Además, les informa que prefiere ver a los jóvenes haciendo malabarismos en los semáforos que dedicándose a conductas ilícitas empujados por la necesidad. Y advierte que no hay que creérsela demasiado cuando Estados Unidos le pide al resto de los países que sean rigurosos en la vigilancia del dinero proveniente del narcotráfico. “El 60% del dinero del narcotráfico está adentro de Estados Unidos. Y no lo tienen escondido debajo de las camas. Está adentro del sistema financiero”, señaló el parlamentario.

En esa calurosa tarde del jueves 8, convocado por un grupo de jóvenes blancos, el líder de Aire Fresco –quien es visto como posible precandidato a la presidencia de Unidad Nacional (ver Apunte)– dijo además que hay que ser inflexible con los gobernantes que le causan perjuicios económicos al Estado con sus malos actos administrativos.

“Atento Casco”, dice Lacalle Pou y le pide a uno de los militantes que lea en voz alta los artículos 24 y 25 de la Constitución que establecen que los funcionarios serán “civilmente responsables” si les cabe “culpa grave” en la mala gestión.

Terapia Grupal
Sentado en un taburete y con el diputado Alvaro Delgado a su diestra, Lacalle Pou también habló de la seguridad pública. Recordó que buena parte de los proyectos sobre el asunto fueron presentados por el Partido Nacional. Incluso ese que propone rebajar las penas de aquellos delincuentes que proporcionen datos a la Policía. “El proyecto del alcahuete, del buchón, como le digo yo, lo presentó Jorge Gandini, según recuerdo. Pero por muchas leyes que se aprueben, solo con eso no alcanza. Entre otras cosas, hay que hacerlas cumplir”, señaló el parlamentario.

Y advirtió que aunque está a favor de bajar la edad de imputabilidad, de poco servirá esa medida si los pobres siguen viviendo en condiciones lamentables.

“En nuestro país hay gente que no tiene cédula. Son indocumentados, NN. Ya no solo les falta agua y se cuelgan de los cables de la UTE para tener luz, sino que no van a la escuela y las ambulancias casi no entran en sus barrios. A solo quince minutos de auto de este precioso barrio, se vive esa realidad. No por eso se van a convertir en delincuentes, no creo en ese determinismo. Pero esa situación representa un empujón enorme para que mucha gente se arruine la vida aún más”, señaló.

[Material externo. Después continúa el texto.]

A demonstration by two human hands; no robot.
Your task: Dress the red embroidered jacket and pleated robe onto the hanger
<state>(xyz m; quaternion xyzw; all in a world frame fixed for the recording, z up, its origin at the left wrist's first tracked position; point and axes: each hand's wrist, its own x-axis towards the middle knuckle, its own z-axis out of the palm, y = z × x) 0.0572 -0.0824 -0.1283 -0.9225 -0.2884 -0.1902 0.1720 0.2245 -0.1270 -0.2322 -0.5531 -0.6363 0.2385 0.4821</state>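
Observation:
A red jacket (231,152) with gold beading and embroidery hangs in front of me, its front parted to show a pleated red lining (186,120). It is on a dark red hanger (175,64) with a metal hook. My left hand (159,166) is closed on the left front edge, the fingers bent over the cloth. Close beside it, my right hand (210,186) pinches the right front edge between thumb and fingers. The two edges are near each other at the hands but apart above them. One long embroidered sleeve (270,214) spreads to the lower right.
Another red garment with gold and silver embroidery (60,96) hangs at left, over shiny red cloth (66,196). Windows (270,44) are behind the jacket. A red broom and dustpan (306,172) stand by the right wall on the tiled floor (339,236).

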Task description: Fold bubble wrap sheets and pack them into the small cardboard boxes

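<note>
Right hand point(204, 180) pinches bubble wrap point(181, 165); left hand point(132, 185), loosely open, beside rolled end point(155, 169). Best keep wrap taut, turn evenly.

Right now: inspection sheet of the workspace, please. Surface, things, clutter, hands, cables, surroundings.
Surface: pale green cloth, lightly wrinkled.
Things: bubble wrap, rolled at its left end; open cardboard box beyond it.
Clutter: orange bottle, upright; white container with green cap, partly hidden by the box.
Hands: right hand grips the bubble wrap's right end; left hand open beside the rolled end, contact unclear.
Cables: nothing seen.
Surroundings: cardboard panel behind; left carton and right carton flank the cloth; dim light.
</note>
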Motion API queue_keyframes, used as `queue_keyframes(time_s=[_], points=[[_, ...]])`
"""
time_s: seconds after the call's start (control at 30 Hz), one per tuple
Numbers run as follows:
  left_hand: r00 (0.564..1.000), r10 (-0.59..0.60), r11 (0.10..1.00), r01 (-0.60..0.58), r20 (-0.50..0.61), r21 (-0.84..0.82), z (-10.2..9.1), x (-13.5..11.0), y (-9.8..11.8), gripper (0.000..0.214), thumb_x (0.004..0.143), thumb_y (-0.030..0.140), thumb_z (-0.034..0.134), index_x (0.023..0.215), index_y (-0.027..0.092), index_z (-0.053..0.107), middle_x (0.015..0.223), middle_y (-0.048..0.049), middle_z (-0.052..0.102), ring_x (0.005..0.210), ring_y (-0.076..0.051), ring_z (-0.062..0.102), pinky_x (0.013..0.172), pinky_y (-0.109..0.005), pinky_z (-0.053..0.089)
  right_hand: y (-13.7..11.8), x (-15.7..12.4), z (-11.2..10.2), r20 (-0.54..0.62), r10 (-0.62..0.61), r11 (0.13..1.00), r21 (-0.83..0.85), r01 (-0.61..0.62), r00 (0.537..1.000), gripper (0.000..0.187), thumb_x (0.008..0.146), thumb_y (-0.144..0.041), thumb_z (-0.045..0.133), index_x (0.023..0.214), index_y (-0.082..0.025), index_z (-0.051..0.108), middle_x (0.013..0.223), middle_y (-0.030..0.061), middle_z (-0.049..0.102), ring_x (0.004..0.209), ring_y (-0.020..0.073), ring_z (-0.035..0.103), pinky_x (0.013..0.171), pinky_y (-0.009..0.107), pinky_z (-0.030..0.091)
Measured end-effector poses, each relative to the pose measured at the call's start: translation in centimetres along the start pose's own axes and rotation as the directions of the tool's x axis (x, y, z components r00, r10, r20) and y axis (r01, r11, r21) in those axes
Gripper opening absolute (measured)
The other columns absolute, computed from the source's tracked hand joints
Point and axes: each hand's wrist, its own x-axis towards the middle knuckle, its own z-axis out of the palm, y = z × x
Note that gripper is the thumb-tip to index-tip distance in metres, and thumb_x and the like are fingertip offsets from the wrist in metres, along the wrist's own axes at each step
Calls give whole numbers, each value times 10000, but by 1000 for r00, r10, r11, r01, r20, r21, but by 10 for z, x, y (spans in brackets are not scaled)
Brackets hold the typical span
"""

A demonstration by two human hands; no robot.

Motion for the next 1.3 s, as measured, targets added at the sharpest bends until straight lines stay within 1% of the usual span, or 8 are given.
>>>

Lacalle Pou se considera un abogado “de mitad de tabla para abajo” y más de una vez durante el encuentro en Villa Biarritz pidió la colaboración de alguien que supiera más que él en leyes. “No me obliguen a sacar la guitarra”, amenazó.

Por otro lado, consideró que la sociedad uruguaya ingresó en un espiral de “perdida de valores” en donde los bienes materiales han adquirido tal importancia que se convierten en una tentación cada vez mayor para pobres y ricos por igual.

“Esta perdida de valores también llegó al sistema político. En buena parte de la administración directamente se ha perdido la vergüenza. Es así. Hoy son normales algunas cosas que en otros tiempos le hubieran costado la cabeza a más de un funcionario. Y pienso en el affaire Pluna, por ejemplo”, agregó.

El parlamentario de 39 años le comentó a sus oyentes que ese tipo de charlas le sirven “para cambiar la cabeza”. “Es una especie de terapia grupal”, dijo antes de despedirse.